*** Block opens ***

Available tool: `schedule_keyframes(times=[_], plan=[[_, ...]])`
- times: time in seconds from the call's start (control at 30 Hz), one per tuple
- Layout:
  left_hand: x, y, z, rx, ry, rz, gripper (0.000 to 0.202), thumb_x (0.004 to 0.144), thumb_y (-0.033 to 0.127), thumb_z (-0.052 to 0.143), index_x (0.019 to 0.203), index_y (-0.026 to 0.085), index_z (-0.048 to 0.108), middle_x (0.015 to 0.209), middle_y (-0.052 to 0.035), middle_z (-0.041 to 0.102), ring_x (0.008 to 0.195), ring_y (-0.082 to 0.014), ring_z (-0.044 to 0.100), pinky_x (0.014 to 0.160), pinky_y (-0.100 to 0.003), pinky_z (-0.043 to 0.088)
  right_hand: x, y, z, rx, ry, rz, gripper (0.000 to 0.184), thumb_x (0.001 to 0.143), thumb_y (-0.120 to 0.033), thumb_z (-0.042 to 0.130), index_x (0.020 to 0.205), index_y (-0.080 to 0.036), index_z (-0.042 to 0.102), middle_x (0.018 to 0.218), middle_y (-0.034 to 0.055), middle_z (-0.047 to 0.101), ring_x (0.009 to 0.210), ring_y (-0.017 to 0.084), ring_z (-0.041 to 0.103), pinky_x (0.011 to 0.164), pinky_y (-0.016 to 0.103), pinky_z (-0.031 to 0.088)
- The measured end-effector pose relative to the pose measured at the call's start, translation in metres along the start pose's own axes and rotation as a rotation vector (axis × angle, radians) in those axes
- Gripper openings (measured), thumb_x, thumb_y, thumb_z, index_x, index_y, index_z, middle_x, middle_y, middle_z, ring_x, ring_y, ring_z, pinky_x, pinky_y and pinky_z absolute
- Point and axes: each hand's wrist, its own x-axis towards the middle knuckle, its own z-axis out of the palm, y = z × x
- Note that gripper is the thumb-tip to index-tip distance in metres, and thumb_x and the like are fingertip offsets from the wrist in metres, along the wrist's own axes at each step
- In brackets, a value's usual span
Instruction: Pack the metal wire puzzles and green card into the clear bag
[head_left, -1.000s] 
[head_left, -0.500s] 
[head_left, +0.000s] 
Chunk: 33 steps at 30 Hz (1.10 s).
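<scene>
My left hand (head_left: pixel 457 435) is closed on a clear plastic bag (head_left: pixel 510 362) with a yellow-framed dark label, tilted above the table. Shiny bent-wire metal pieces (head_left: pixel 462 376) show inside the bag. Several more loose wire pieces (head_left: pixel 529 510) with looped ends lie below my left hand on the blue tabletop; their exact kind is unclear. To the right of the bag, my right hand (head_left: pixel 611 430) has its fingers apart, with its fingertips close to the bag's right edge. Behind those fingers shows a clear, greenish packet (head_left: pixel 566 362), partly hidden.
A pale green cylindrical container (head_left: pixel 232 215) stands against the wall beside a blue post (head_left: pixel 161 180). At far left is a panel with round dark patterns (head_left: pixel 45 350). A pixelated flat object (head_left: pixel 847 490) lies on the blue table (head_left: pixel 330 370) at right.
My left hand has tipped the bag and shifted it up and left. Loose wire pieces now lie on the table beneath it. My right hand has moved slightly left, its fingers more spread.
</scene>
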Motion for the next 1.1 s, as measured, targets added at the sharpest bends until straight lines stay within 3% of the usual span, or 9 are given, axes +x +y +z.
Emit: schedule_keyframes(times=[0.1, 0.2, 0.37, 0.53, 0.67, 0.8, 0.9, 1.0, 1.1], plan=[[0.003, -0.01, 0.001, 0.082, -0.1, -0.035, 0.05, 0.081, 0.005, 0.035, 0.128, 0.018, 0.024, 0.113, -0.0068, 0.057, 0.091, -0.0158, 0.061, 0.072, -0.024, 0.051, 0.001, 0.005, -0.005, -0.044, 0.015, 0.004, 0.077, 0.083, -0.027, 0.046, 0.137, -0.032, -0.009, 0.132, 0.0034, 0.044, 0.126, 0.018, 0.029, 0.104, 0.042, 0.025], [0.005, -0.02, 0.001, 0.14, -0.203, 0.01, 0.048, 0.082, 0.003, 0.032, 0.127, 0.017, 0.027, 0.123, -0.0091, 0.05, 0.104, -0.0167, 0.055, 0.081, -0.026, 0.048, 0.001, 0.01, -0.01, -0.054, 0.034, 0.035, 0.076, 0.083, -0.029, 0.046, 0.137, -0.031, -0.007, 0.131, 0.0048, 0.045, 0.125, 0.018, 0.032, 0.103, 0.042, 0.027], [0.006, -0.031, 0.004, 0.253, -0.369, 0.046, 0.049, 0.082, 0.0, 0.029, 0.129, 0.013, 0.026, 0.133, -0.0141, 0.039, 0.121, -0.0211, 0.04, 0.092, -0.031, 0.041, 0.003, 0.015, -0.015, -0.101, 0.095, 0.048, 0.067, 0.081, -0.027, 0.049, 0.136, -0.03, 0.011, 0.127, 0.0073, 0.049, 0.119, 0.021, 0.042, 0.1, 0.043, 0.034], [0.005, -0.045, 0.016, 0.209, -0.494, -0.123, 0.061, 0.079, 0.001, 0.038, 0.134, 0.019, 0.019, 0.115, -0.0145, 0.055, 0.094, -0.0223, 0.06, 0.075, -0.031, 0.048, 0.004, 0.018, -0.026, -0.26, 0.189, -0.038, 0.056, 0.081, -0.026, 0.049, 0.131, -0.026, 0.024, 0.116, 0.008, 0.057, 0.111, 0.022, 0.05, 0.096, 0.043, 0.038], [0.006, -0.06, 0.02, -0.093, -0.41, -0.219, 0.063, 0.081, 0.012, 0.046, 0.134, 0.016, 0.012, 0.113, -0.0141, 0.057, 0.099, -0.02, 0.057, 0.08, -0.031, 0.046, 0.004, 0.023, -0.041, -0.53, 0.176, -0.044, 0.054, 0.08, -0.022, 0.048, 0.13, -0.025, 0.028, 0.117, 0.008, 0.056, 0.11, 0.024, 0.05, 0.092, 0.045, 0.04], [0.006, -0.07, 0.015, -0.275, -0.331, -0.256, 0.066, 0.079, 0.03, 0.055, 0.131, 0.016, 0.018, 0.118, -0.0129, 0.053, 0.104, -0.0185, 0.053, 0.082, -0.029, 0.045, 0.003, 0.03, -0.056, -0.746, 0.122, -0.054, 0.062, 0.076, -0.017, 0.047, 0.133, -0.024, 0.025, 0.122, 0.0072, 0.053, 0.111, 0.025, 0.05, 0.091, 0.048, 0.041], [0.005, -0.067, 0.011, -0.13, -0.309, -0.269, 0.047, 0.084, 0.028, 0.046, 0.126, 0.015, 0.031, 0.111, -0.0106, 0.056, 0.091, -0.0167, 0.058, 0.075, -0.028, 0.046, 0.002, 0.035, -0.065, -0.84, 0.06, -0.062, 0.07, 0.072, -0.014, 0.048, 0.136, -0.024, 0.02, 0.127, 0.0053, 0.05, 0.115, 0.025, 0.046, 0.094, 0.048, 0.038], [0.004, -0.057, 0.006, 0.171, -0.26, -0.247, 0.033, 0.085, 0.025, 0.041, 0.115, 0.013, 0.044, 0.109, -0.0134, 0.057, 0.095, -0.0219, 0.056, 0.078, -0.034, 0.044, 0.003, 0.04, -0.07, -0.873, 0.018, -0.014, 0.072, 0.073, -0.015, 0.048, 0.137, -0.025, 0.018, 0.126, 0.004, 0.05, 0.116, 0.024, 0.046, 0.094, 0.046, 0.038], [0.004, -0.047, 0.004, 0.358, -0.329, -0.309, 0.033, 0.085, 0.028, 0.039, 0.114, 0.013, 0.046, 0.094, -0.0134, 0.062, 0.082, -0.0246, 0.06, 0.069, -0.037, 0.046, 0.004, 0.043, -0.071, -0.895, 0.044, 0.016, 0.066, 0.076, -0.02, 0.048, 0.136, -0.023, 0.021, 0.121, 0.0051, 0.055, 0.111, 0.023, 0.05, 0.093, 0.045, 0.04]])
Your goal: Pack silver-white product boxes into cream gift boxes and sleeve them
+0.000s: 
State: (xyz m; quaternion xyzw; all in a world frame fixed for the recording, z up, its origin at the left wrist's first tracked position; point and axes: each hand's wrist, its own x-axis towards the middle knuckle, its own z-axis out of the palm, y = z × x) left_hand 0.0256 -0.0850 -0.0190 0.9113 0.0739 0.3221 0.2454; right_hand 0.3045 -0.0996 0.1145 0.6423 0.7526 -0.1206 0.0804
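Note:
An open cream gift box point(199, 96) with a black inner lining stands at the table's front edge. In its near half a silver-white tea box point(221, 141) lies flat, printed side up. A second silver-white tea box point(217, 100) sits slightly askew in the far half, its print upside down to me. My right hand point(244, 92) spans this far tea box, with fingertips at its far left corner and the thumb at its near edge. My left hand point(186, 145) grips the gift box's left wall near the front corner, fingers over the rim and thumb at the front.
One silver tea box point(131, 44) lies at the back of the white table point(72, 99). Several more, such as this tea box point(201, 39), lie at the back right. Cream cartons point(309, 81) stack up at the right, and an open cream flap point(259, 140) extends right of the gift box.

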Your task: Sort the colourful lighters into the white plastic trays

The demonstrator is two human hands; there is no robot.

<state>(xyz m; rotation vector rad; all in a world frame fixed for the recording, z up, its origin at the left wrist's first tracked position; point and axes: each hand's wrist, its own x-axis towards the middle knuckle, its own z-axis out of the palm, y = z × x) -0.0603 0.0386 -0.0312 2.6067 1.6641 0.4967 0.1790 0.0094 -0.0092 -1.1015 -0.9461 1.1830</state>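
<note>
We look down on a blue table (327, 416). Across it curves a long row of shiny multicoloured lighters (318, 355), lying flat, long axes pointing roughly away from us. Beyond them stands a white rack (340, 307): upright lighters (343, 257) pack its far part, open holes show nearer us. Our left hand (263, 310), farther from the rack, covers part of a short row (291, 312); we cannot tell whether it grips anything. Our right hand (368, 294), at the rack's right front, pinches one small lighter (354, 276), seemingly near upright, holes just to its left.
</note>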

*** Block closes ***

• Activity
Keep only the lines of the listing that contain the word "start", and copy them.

• Problem solution
- times: time in seconds from the call's start (control at 30 Hz), one per tuple
- The measured end-effector pose relative to the pose measured at the call's start, translation in metres along the start pose's own axes and rotation as a rotation vector (axis × angle, radians) in those axes

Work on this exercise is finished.